- [WHAT YOU ARE ASKED TO DO]: Would you set down each line of the data below exactly?

Segment Start: THE DATA

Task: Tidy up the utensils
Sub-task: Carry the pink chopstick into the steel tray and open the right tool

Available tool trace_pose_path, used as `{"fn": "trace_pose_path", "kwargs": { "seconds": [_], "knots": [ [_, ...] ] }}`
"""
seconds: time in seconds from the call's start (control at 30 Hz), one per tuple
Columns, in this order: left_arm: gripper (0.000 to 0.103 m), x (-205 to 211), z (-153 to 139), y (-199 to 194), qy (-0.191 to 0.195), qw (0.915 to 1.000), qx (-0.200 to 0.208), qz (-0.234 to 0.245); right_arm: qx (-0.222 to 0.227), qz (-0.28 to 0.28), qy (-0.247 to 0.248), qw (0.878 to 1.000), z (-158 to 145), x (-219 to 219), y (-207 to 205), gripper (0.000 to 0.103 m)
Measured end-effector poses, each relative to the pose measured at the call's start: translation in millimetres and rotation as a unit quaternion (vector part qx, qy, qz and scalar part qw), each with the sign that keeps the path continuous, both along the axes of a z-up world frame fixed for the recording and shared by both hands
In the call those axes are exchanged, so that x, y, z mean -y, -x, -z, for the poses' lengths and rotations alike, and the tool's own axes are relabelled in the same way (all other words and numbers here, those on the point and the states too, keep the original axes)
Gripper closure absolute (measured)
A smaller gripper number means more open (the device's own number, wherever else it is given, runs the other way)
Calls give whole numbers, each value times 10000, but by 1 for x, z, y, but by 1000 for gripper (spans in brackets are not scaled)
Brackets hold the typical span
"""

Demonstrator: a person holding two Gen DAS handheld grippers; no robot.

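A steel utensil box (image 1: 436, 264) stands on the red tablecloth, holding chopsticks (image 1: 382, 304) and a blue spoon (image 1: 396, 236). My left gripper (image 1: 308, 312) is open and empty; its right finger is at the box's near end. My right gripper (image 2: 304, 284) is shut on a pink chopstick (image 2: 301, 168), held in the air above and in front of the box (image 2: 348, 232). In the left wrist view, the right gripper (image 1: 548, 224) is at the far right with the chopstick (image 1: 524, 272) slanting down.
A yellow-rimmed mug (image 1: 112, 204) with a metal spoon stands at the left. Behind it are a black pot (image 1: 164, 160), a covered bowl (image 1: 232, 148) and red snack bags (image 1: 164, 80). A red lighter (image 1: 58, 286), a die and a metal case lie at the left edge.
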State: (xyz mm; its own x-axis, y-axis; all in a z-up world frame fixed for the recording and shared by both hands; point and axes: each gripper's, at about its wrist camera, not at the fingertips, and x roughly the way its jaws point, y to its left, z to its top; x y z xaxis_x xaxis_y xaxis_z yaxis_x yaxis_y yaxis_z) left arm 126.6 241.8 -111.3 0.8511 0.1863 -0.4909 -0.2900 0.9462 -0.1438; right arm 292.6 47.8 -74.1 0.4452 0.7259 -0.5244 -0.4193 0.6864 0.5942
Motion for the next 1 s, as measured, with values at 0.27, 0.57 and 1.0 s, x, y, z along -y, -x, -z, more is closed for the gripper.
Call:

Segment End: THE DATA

- [REPLY]:
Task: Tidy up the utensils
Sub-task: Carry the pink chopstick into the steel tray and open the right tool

Available tool trace_pose_path, used as `{"fn": "trace_pose_path", "kwargs": { "seconds": [_], "knots": [ [_, ...] ] }}`
"""
seconds: time in seconds from the call's start (control at 30 Hz), one per tuple
Columns, in this order: left_arm: gripper (0.000 to 0.103 m), x (-205 to 211), z (-153 to 139), y (-199 to 194), qy (-0.191 to 0.195), qw (0.915 to 1.000), qx (-0.200 to 0.208), qz (-0.234 to 0.245); right_arm: qx (-0.222 to 0.227), qz (-0.28 to 0.28), qy (-0.247 to 0.248), qw (0.878 to 1.000), z (-158 to 145), x (-219 to 219), y (-207 to 205), gripper (0.000 to 0.103 m)
Measured end-effector poses, each relative to the pose measured at the call's start: translation in millimetres and rotation as a unit quaternion (vector part qx, qy, qz and scalar part qw), each with the sign that keeps the path continuous, both along the axes of a z-up world frame fixed for the recording and shared by both hands
In the call those axes are exchanged, so that x, y, z mean -y, -x, -z, for the poses' lengths and rotations alike, and the tool's own axes are relabelled in the same way (all other words and numbers here, those on the point and the states too, keep the original axes)
Gripper closure absolute (measured)
A smaller gripper number means more open (the device's own number, wherever else it is given, runs the other way)
Calls give whole numbers, each value times 10000, but by 1 for x, z, y, but by 1000 for gripper (spans in brackets are not scaled)
Brackets hold the typical span
"""

Demonstrator: a person holding two Gen DAS handheld grippers; no robot.

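A steel utensil box (image 1: 436, 264) stands on the red tablecloth, holding chopsticks (image 1: 382, 304) and a blue spoon (image 1: 396, 236). My left gripper (image 1: 308, 312) is open and empty; its right finger is at the box's near end. My right gripper (image 2: 304, 284) is shut on a pink chopstick (image 2: 301, 168), held in the air above and in front of the box (image 2: 348, 232). In the left wrist view, the right gripper (image 1: 548, 224) is at the far right with the chopstick (image 1: 524, 272) slanting down.
A yellow-rimmed mug (image 1: 112, 204) with a metal spoon stands at the left. Behind it are a black pot (image 1: 164, 160), a covered bowl (image 1: 232, 148) and red snack bags (image 1: 164, 80). A red lighter (image 1: 58, 286), a die and a metal case lie at the left edge.
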State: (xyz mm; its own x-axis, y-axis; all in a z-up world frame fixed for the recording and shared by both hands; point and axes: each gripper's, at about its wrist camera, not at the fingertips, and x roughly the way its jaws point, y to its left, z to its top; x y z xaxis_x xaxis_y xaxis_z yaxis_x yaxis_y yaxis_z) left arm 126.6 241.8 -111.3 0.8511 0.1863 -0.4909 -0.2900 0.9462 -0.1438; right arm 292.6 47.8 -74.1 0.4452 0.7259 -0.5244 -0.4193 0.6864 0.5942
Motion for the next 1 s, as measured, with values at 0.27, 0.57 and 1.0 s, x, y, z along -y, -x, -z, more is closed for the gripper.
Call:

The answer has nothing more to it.